Posterior Sampling in High Dimension via Diffusion Processes
Andrea Montanari, Yuchen Wu
TL;DR
This work introduces a diffusion-based paradigm for posterior sampling in high dimensions, constructing a non-homogeneous diffusion whose drift is tied to the posterior mean and discretizing it via Euler steps. The authors fuse AMP and TAP-based variational ideas to approximate the posterior mean, enabling efficient sampling in canonical problems like spiked matrix models and high-dimensional linear regression. They establish theoretical Wasserstein guarantees under regularity and Lipschitz conditions and demonstrate practical algorithms with scalable complexity, supported by simulations that align with AMP predictions. The approach bridges stochastic localization, denoising diffusion concepts, and variational inference to deliver provable, scalable posterior sampling for challenging statistical models.
Abstract
Sampling from the posterior is a key technical problem in Bayesian statistics.

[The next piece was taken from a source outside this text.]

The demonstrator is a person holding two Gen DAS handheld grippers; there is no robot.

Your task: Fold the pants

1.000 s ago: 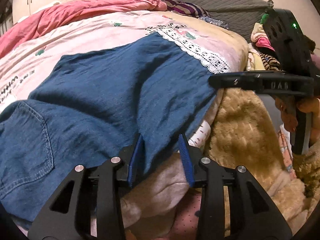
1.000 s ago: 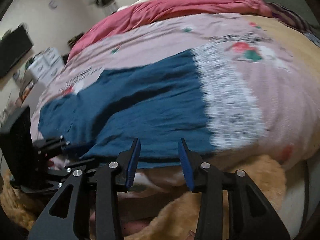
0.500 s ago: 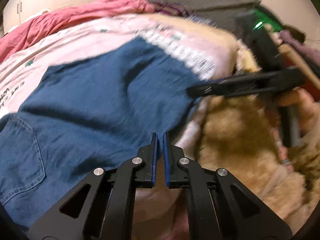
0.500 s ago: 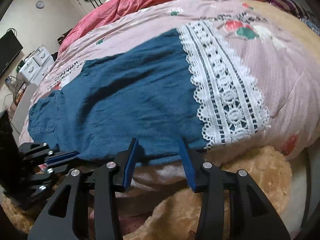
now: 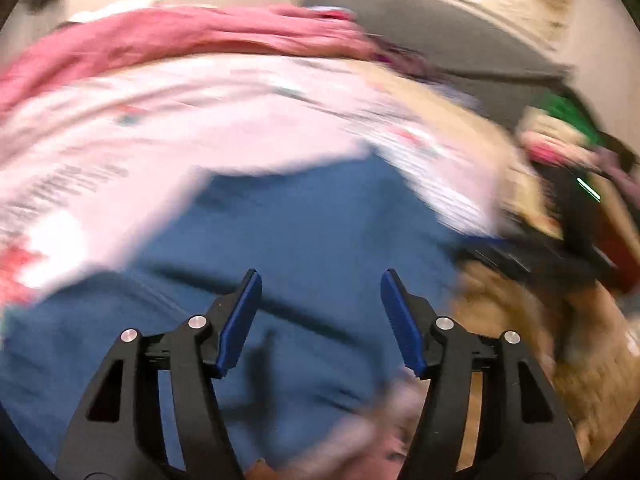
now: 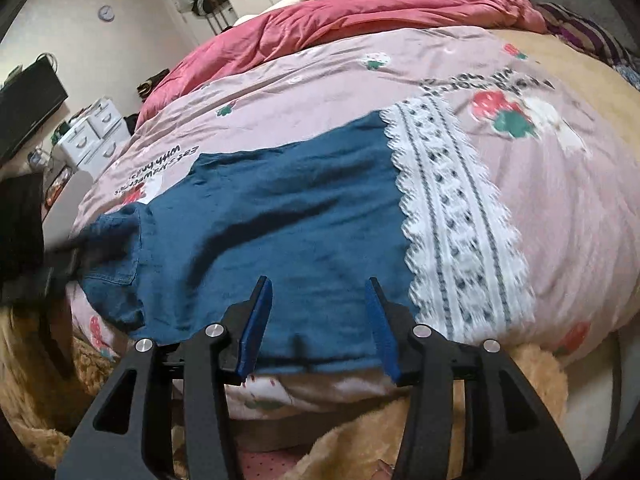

Rigorous guarantees are difficult to obtain for Markov Chain Monte Carlo algorithms of common use. In this paper, we study an alternative class of algorithms based on diffusion processes and variational methods. The diffusion is constructed in such a way that, at its final time, it approximates the target posterior distribution. The drift of this diffusion is given by the posterior expectation of the unknown parameter vector ${\boldsymbol θ}$ given the data and the additional noisy observations. In order to construct an efficient sampling algorithm, we use a simple Euler discretization of the diffusion process, and leverage message passing algorithms and variational inference techniques to approximate the posterior expectation oracle. We apply this method to posterior sampling in two canonical problems in high-dimensional statistics: sparse regression and low-rank matrix estimation within the spiked model. In both cases we develop the first algorithms with accuracy guarantees in the regime of constant signal-to-noise ratios.